__What to work on__. Set down, exactly and in full, the line holding "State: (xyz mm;" and all the lines after it until the listing ends, and nothing else.

== Given data ==

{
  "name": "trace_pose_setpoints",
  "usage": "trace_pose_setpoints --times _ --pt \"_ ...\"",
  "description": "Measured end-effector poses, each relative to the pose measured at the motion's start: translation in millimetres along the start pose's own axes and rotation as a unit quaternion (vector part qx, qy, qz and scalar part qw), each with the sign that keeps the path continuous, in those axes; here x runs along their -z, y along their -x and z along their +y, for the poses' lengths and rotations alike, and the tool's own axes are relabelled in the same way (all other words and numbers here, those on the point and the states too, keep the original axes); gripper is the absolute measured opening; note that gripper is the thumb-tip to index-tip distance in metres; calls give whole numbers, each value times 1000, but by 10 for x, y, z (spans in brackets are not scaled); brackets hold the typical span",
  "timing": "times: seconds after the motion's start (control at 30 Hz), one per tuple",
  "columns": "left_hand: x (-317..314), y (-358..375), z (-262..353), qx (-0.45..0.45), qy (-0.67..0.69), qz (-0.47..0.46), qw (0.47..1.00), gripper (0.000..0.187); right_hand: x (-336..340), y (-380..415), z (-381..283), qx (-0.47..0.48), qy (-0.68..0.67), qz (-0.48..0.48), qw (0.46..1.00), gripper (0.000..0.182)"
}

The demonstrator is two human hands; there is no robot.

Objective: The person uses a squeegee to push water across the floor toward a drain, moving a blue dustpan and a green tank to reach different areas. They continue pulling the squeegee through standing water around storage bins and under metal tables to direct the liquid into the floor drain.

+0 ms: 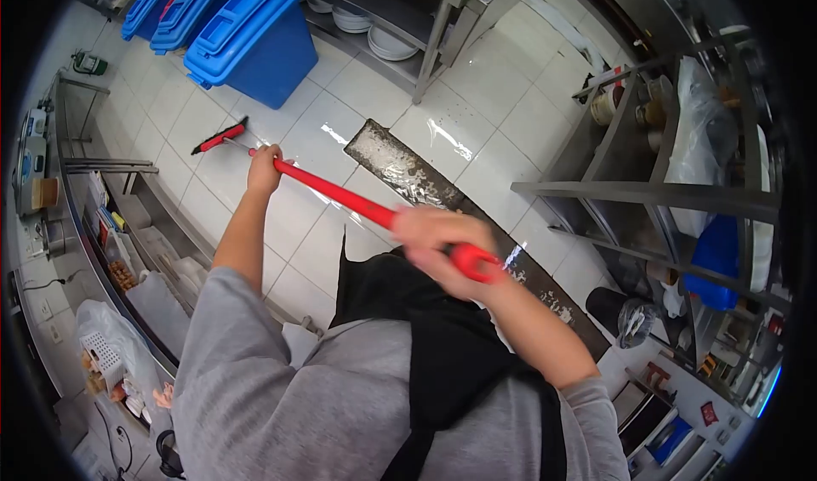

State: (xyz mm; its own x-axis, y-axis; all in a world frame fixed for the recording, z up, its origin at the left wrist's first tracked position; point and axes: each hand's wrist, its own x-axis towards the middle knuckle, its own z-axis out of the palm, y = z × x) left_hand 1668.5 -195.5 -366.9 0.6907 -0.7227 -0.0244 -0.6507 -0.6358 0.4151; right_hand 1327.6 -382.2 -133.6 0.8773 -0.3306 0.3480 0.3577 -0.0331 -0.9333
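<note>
A red-handled floor squeegee (340, 196) slants across the view, its red and black head (219, 136) down on the tiles at the far left. My left hand (265, 168) is closed round the lower part of the handle, close to the head. Near the handle's top end, in front of my chest, my right hand (447, 241) grips it and is smeared by motion. Wet, shiny patches lie on the pale floor tiles (319, 132) around the head. A dark floor drain strip (400, 162), stained and wet, runs diagonally below the handle.
Blue lidded bins (277, 51) stand at the upper left, beside a metal table holding stacked white plates (390, 43). A metal shelf rack (647, 193) fills the right side, with a black bin (606, 307) near its foot. Counters with goods (128, 273) line the left.
</note>
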Motion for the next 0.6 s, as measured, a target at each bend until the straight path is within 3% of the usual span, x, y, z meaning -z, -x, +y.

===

__Answer to the exercise__.
State: (xyz mm; its own x-axis, y-axis; all in a world frame fixed for the recording, z up, its origin at the left wrist's first tracked position; point and axes: each hand's wrist, its own x-axis towards the middle knuckle, its own z-axis out of the palm, y = z × x) left_hand 1668.5 -195.5 -366.9 0.6907 -0.7227 -0.0244 -0.6507 -0.6358 0.4151; right_hand 1327.6 -382.2 -133.6 0.8773 -0.3306 0.3480 0.3577 -0.0331 -0.9333
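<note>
A red-handled floor squeegee (340, 196) slants across the view, its red and black head (219, 136) down on the tiles at the far left. My left hand (265, 168) is closed round the lower part of the handle, close to the head. Near the handle's top end, in front of my chest, my right hand (447, 241) grips it and is smeared by motion. Wet, shiny patches lie on the pale floor tiles (319, 132) around the head. A dark floor drain strip (400, 162), stained and wet, runs diagonally below the handle.
Blue lidded bins (277, 51) stand at the upper left, beside a metal table holding stacked white plates (390, 43). A metal shelf rack (647, 193) fills the right side, with a black bin (606, 307) near its foot. Counters with goods (128, 273) line the left.
</note>
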Motion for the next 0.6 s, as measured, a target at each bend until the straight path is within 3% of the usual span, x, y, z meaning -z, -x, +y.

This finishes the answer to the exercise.